2.9 Exercises

Exercise 2.1 (Nomogram) Construct a graphic representation of Equation (2.27) that allows the user to convert \(\lambda\) and \(\gamma\) for different values of \(\nu\). What influence does \(\nu\) have on the relation between \(\lambda\) and \(\gamma\)?

Exercise 2.2 (Models) Explain the difference between the response model and the imputation model.

Exercise 2.3 (Listwise deletion) In the airquality data, predict Ozone from Wind and Temp. Now randomly delete the half of the wind data above 10 mph, and randomly delete half of the temperature data above 80\(^\circ\)F.

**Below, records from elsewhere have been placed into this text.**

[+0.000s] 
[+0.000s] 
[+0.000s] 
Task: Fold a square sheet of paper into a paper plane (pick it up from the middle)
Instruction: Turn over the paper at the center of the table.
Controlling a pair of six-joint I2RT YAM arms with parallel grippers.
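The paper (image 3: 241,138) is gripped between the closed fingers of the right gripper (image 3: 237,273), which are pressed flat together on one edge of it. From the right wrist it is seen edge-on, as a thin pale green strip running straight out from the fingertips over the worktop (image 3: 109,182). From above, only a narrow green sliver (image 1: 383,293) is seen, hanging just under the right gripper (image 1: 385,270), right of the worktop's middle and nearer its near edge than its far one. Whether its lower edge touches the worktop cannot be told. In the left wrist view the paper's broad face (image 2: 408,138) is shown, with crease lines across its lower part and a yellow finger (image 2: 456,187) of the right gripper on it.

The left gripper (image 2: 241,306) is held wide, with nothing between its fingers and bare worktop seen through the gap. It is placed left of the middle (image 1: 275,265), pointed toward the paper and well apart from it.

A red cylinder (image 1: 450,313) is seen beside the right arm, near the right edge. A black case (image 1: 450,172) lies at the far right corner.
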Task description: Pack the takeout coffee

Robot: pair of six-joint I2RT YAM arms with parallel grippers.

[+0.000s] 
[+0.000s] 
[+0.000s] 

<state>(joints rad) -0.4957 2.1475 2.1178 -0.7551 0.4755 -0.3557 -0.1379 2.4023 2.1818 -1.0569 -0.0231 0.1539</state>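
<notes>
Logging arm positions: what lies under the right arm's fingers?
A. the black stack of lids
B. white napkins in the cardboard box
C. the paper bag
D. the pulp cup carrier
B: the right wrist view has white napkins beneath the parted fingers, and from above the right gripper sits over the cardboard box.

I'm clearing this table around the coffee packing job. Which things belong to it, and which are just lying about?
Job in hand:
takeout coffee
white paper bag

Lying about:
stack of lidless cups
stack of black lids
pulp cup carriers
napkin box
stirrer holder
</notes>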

Are the data MCAR, MAR or MNAR?
Refit the model under listwise deletion. Do you notice a change in the estimates? What happens to the standard errors?
Would you conclude that listwise deletion provides valid results here?
If you add a quadratic term to the model, would that alter your conclusion?

Exercise 2.4 (Number of imputations) Consider the nhanes dataset in mice.

Use the functions ccn() to calculate the number of complete cases. What percentage of the cases is incomplete?
Impute the data with mice using the defaults with seed=1, predict bmi from age, hyp and chl by the normal linear regression model, and pool the results. What are the proportions of variance due to the missing data for each parameter? Which parameters appear to be most affected by the nonresponse?
Repeat the analysis for seed=2 and seed=3. Do the conclusions remain the same?
Repeat the analysis with \(m=50\) with the same seeds. Would you prefer this analysis over those with \(m=5\)? Explain why.

Exercise 2.5 (Number of imputations (continued)) Continue with the data from the previous exercise.

Write an R function that automates the calculations of the previous exercise. Let seed run from 1 to 100 and let m take on values m = c(3, 5, 10, 20, 30, 40, 50, 100, 200).
Plot the estimated proportions of explained variance due to missing data for the age-parameter against \(m\). Based on this graph, how many imputations would you advise?
Check White’s conditions 1 and 2 (cf. Section 2.8). For which \(m\) do these conditions true?
Does this also hold for categorical data? Use the nhanes2 to study this.

Exercise 2.6 (Automated choice of \(m\)) Write an R function that implements the methods discussed in Section 2.8.